1. Great for the environment. Composting food, paper, cardboard, and yard waste reduce greenhouse gas emissions, and here’s why:
Food that decomposes in landfills gives off methane gas. This is due to anaerobic bacteria that break the food down inside a trash bag where oxygen does not exist. But, when food breaks down in the presence of oxygen, no methane is released.
Composting works in the presence of oxygen, with the exception of bokashi. But no greenhouse gasses are created during this type of fermentation because it’s done at such a low pH that methane isn’t produced.
2. Supplies nutrient-rich soil and rich compost to your plants and garden.
3. Cuts down on the need for chemical fertilizers.
FYI: The EPA estimates that 50% of all trash at the landfill is compostable.
1. Work and attention required. Composting is more work than tossing your food in the trash. And each type of composting requires a different amount of work and attention.
2. Pests. Sometimes rodents, bugs, fruit flies, and other critters are attracted to the food and smell that’s given off during composting.
3. Weather challenges. Composting during cold, winter months can be challenging.
4. Space required. You must have a dedicated space for a backyard compost pile, a luxury that not everyone has.
5. Energy costs. Indoor electric composters use energy, but they aren’t likely to increase your power bill that much. Also, energy use is offset by the reduced carbon footprint from ZERO methane gas emissions.

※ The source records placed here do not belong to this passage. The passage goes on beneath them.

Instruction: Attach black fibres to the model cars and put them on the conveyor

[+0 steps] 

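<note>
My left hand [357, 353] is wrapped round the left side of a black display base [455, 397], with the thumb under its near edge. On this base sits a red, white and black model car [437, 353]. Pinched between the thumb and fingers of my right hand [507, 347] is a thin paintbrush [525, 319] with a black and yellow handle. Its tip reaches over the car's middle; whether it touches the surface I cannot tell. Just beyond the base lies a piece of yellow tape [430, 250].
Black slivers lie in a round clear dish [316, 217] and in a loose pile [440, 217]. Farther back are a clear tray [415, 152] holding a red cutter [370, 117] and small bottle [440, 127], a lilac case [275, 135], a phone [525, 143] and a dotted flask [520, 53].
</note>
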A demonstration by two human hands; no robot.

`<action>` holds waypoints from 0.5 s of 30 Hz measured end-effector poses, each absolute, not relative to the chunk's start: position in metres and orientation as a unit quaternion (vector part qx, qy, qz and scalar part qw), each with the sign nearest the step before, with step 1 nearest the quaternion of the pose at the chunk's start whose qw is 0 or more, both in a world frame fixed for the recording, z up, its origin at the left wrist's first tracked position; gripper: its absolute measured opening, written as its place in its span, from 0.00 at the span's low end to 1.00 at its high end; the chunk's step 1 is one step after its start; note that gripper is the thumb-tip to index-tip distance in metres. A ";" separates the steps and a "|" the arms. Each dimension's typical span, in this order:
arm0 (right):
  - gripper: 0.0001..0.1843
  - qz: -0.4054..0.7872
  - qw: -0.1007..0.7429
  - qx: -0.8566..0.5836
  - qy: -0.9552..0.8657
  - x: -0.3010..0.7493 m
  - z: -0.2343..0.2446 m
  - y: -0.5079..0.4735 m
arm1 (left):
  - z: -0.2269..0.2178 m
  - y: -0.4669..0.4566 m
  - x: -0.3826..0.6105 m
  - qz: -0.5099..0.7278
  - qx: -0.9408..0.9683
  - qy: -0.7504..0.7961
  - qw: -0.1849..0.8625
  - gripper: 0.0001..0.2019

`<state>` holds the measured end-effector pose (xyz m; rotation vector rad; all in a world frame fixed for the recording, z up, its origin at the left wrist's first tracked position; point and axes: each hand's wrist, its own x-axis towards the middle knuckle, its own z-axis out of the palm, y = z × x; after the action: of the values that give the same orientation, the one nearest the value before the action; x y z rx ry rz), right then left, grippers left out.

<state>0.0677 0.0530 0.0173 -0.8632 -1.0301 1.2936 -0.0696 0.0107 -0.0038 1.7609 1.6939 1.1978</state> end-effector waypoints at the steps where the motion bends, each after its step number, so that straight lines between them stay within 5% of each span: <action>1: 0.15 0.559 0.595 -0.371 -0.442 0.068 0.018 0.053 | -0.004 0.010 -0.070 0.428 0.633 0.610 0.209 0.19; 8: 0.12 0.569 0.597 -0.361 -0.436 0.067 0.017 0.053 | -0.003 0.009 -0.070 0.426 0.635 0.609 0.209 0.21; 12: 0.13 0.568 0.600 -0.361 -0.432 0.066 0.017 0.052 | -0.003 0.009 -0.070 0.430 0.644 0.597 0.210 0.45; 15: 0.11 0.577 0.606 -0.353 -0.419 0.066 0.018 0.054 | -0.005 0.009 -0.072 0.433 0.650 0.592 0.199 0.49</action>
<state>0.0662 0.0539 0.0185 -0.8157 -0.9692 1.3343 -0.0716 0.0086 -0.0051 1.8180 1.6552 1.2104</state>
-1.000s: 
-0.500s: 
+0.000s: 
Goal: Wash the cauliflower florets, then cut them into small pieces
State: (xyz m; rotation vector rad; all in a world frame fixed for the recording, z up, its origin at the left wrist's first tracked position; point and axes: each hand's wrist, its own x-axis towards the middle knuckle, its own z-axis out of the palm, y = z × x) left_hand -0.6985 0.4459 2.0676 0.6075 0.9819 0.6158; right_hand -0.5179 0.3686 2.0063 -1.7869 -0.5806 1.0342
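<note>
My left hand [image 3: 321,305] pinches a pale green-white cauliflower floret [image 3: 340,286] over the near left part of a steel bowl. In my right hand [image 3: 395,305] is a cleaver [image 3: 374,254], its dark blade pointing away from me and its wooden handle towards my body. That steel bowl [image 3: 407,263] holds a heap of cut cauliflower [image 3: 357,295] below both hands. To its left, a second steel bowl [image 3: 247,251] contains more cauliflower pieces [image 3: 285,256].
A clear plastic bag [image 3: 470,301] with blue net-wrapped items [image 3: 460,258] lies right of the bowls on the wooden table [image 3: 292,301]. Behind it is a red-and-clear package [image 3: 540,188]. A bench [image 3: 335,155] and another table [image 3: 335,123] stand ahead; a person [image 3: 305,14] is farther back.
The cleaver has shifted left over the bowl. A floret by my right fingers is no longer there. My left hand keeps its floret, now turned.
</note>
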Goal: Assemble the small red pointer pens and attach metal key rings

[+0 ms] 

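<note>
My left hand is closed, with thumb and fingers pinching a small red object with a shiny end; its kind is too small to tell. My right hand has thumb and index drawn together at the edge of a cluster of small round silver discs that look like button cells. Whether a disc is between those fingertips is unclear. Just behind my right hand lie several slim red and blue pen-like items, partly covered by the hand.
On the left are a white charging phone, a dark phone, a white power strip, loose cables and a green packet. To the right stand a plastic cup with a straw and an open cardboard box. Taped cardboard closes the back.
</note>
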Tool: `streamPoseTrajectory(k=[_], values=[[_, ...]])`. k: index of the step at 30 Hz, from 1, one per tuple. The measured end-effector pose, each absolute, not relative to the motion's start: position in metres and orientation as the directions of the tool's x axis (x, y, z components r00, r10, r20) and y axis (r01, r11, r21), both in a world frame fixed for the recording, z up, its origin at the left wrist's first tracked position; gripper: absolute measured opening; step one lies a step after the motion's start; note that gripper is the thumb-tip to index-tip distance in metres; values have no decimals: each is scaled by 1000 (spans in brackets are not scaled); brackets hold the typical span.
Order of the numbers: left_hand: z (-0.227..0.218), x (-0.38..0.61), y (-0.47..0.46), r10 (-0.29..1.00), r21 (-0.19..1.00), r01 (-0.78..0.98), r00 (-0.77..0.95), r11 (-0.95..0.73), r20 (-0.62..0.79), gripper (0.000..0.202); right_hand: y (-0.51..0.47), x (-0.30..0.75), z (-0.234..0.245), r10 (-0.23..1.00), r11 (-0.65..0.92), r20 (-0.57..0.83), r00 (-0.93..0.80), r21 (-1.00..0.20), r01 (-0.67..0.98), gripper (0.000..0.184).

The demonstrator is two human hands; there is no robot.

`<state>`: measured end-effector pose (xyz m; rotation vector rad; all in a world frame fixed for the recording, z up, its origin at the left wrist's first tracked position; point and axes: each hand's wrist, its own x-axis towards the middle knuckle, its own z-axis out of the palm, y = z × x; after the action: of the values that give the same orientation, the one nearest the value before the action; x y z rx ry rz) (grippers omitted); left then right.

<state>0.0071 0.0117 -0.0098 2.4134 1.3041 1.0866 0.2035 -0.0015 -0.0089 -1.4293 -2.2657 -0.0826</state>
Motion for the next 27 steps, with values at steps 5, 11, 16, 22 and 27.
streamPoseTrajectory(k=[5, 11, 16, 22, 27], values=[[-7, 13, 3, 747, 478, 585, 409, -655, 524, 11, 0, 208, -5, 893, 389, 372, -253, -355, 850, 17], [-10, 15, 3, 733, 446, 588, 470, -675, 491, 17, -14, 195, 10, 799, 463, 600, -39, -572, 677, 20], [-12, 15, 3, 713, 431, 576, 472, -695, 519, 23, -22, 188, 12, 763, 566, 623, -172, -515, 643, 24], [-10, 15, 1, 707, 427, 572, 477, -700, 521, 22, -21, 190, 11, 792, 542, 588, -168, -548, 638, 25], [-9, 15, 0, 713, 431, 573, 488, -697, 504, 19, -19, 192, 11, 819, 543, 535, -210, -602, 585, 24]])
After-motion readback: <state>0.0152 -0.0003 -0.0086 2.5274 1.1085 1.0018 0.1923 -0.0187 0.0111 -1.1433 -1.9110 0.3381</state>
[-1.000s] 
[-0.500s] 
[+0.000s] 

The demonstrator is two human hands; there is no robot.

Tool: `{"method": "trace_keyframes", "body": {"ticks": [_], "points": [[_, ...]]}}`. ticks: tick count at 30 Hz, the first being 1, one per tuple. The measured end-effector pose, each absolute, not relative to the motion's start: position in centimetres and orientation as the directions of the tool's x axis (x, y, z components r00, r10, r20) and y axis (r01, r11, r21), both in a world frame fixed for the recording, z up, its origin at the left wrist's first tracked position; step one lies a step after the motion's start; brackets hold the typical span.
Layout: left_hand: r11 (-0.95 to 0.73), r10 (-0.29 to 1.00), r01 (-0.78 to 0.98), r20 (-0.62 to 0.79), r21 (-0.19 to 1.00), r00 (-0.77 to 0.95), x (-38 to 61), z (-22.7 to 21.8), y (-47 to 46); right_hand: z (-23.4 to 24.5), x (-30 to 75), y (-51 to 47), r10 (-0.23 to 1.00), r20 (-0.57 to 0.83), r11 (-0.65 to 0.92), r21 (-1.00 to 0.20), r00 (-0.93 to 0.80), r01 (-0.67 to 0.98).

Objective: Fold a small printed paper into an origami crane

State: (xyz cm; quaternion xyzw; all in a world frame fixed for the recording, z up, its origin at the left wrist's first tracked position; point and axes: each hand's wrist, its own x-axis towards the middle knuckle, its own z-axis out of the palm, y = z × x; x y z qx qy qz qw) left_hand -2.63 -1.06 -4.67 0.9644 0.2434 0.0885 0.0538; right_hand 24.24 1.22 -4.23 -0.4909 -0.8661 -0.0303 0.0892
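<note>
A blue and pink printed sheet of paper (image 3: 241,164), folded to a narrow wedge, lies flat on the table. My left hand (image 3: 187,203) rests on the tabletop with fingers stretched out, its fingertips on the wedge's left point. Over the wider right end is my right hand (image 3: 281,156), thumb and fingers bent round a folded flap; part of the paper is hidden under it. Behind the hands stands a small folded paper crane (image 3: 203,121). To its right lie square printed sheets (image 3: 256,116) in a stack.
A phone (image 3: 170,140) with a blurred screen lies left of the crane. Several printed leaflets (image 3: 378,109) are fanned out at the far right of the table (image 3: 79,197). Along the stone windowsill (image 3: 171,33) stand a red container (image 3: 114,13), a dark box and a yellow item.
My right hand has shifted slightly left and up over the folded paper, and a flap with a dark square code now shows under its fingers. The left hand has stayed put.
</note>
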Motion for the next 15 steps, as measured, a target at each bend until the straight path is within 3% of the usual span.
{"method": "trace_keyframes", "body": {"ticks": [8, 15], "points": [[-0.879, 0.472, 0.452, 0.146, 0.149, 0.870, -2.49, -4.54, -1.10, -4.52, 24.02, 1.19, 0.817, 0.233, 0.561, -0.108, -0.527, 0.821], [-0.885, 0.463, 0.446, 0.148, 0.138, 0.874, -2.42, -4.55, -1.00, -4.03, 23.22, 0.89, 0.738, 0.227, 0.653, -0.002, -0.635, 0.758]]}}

While the “cons” list might seem longer, they are kind of subjective and not really that much of a problem for the conscientious composter.
Do indoor compost bins work just as well as outdoor compost bins?
Yes! Indoor and outdoor composting methods work equally well.
It simply comes down to what works best for you based on lifestyle, space, and how much time and attention you can give to composting.
Please don’t get too bogged down in which works better overall, but focus on which works best for you.
Isn’t the energy required to use an indoor compost bin worse than just throwing food scraps away?
This is probably a debatable topic but based on research, I believe the long and short answer is no. Especially if your home runs on renewable energy such as solar panels, hydro, or wind power.
If you get your energy from a power plant that relies on fossil fuels, then your carbon footprint will obviously be greater.
However, it’s unlikely that the amount of energy used to run your composter will be greater than or worse than the amount of methane produced from decomposing food. Think of it as a tradeoff.
It’s also important to consider that your trash must be hauled off by dump trucks, and the less you give them in the way of trash … well, you can do the math there.
Final thoughts on the best indoor compost bin
If you’re just getting started with composting and aren’t sure how much time you’ll have to commit to maintaining something like a vermicomposter or outdoor compost pile, I recommend starting with the Lomi or FoodCycler.
That way, you can at least start reducing your carbon footprint while deciding whether you want to invest in something that will get your hands a little dirtier.